▸ **PROBLEM TO WORK ON**: Your answer should be one number: the count of lines below that contain "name".

▸ **AVAILABLE DATA**:

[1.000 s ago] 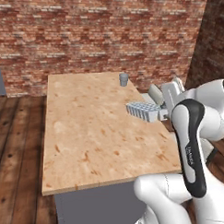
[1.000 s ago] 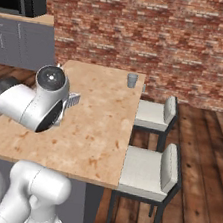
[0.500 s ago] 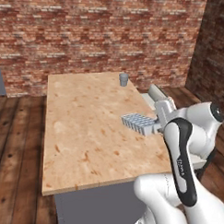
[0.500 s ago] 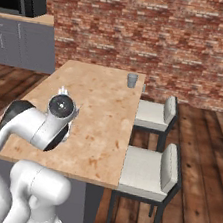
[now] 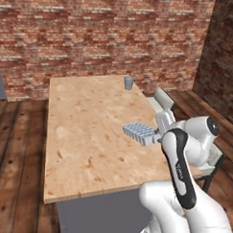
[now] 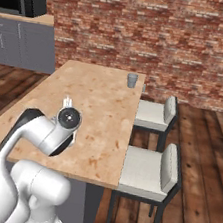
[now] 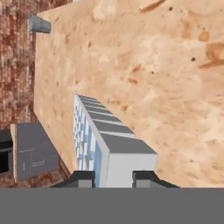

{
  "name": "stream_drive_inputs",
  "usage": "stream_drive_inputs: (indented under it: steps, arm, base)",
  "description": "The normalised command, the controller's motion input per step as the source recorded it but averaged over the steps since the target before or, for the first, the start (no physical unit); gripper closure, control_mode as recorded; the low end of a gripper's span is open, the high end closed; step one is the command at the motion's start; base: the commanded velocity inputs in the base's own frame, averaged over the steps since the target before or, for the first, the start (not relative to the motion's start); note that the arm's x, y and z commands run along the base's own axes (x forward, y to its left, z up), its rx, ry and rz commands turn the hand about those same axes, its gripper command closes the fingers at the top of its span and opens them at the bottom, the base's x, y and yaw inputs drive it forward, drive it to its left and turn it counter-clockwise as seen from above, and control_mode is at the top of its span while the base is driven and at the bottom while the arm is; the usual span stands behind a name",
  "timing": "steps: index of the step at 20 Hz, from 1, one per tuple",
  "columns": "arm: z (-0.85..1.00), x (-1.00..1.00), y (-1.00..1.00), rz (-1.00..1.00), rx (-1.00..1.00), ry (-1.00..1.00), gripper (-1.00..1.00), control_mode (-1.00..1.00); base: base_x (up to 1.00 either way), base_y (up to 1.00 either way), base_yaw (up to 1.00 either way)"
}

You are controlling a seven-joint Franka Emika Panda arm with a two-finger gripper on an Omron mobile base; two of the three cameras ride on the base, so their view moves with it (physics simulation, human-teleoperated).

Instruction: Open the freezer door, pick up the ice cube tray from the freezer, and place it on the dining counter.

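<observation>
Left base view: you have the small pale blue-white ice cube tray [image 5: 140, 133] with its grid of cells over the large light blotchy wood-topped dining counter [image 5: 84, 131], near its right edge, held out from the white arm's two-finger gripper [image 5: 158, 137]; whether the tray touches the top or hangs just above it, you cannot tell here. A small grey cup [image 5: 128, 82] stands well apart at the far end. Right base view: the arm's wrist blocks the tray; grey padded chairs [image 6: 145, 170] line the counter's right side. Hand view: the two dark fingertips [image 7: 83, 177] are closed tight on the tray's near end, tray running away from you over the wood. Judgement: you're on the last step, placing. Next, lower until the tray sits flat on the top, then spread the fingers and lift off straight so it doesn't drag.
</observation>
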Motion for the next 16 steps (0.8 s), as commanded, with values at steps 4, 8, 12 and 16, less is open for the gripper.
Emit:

▸ **WRITTEN REPLY**: 2